Pourtant, comme s'il fallait à tout prix faire oublier cela, La Guerre est déclarée affiche d'entrée de jeu un parti-pris hyper-créatif qui lui réussit assez bien, la plupart du temps. Décalage entre la bande-son et les images, montages clipesques, fausse pub Nike, roulages de pelles frénétiques et course à pieds dans les couloirs de l'hôpital, tout cela se laisse regarder, somme toute, exception faite peut-être de la-chansonnette-chantée-faux-par-les-acteurs, à laquelle il nous faut asséner un NON ferme et définitif, et un bon coup de pied au cul pour Benjamin Biolay. Tout à son affaire de jonglerie entre rire et larmes, violons et berceuses, déchirements et joies, le film gagne sans doute son pari le plus important : n'être jamais dans le pathos, ni dans la complaisance, quand rien n'aurait été plus simple. Il y a de mauvaises scènes, de grandes faiblesses de rythme, et au-dessus de tout cela des moments admirablement vrais. Comme si à tout mélanger de la sorte, Valérie Donzelli était parvenue à rester à la bonne distance de l'histoire et d'elle-même, ni trop loin, ni trop près.

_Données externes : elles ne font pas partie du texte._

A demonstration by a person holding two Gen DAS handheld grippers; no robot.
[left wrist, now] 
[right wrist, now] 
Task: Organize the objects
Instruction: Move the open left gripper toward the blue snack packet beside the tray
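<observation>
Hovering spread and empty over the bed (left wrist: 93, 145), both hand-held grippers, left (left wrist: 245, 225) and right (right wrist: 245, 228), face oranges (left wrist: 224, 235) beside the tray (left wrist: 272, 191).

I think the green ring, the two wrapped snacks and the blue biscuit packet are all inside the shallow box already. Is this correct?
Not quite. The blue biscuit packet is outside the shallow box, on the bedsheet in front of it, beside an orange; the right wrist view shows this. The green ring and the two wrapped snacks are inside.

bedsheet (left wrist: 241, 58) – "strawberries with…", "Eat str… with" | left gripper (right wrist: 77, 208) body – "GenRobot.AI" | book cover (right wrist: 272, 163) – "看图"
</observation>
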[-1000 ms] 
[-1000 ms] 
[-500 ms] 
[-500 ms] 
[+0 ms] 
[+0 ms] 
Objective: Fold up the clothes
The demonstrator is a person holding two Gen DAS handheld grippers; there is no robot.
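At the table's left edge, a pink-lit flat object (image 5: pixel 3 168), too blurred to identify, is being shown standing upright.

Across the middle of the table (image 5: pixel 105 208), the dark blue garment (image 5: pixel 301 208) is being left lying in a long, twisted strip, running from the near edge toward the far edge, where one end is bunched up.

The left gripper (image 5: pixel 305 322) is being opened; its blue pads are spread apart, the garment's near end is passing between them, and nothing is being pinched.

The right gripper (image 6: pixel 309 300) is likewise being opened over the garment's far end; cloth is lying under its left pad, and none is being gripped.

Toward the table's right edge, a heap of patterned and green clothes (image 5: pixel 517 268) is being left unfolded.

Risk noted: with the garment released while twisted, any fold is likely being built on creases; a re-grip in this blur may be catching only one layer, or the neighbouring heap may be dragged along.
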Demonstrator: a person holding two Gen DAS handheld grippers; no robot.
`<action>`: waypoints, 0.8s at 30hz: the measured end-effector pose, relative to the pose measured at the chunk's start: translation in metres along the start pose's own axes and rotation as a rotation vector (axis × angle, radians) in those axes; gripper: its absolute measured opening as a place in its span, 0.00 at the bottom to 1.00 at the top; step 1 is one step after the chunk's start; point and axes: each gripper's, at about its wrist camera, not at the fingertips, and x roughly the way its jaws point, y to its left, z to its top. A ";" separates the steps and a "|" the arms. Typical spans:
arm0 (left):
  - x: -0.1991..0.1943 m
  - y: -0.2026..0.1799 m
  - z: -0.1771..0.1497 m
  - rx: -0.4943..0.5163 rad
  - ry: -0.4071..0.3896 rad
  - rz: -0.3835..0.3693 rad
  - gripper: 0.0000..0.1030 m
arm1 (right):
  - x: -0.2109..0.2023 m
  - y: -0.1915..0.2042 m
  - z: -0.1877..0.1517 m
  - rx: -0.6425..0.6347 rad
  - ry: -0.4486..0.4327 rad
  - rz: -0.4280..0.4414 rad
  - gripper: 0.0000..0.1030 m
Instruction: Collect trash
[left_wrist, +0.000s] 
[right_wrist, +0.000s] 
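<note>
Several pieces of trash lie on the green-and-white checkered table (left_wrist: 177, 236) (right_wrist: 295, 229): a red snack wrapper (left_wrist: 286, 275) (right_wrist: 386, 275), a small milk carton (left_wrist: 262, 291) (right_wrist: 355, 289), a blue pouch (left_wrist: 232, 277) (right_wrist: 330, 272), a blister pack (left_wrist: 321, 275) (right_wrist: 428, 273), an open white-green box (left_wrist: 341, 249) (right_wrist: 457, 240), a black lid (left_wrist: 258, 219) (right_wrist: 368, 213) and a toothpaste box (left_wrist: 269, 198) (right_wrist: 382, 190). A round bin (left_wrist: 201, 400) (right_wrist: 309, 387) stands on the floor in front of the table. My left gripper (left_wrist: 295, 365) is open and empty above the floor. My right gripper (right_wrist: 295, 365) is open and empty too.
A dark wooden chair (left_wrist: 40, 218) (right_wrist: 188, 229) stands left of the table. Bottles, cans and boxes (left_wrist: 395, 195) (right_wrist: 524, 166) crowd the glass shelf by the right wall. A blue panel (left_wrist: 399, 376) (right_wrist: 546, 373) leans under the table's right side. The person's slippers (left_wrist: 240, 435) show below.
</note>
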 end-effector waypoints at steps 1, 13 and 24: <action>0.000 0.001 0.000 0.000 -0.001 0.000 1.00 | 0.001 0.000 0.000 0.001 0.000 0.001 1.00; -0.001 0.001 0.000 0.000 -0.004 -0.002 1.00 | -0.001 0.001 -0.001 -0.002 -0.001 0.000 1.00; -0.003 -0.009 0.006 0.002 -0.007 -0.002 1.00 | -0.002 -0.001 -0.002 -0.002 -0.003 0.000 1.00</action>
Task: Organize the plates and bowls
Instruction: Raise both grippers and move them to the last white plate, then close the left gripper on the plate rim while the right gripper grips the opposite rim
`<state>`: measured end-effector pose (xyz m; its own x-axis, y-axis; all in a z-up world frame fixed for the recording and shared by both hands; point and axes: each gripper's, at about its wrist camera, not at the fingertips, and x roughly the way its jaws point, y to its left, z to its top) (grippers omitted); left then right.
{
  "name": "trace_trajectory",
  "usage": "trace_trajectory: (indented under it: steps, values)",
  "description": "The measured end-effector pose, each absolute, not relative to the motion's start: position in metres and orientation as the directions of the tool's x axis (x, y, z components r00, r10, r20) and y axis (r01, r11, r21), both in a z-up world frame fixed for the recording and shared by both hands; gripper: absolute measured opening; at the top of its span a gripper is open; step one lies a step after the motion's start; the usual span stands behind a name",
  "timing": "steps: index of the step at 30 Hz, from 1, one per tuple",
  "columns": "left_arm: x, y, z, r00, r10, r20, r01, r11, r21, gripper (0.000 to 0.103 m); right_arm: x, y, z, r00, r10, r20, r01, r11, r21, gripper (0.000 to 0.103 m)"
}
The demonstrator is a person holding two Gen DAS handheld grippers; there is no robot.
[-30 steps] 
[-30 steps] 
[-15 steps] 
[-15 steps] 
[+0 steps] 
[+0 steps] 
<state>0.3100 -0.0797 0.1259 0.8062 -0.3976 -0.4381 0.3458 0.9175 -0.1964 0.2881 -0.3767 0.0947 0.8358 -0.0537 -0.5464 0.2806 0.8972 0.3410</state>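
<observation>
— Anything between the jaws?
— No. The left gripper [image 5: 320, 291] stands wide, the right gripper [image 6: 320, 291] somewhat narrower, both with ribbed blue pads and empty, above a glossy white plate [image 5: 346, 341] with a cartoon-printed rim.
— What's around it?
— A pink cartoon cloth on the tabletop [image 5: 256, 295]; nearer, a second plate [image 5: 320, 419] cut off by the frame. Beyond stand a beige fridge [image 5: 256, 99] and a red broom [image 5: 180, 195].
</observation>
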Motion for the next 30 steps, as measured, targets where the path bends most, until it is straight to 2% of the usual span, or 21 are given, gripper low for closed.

Et cependant, tout cela me tracasse. Le pari est gagné, mais à quel prix ? A l'échelle des scènes, la course à la distance exige que l'on écarte la question du goût. Lorsque les parents, la veille de l'opération, passent de l'angoisse au fou rire en accumulant les séquelles possibles, et en dressant le portrait d'un fils "aveugle, sourd, nain, pédé, noir et votant FN", la salle rit, mais tard. Qui oserait dire à Valérie Donzelli que tous les moyens ne sont pas bons pour vaincre, quand il s'agit de l'enfant ? Qui pourrait croire vraiment à toute l'histoire de la matière brute, et de la non-autobiographie ? Parce que cette histoire-là était sa vie, elle semble avoir sur elle tous les droits, même celui du mauvais goût. L'enfant est trop jeune, les parents portent tout. Comme le film, la guerre vécue contre le mal est une affaire de traduction : il faut dire et redire ce cancer, dans le rire, dans les larmes ou dans un souffle, jusqu'à ce que le mal cesse. Qui osera dire à Valérie Donzelli qu'elle fait mal, qu'elle en fait trop ? C'est son enfant. Voyez le générique.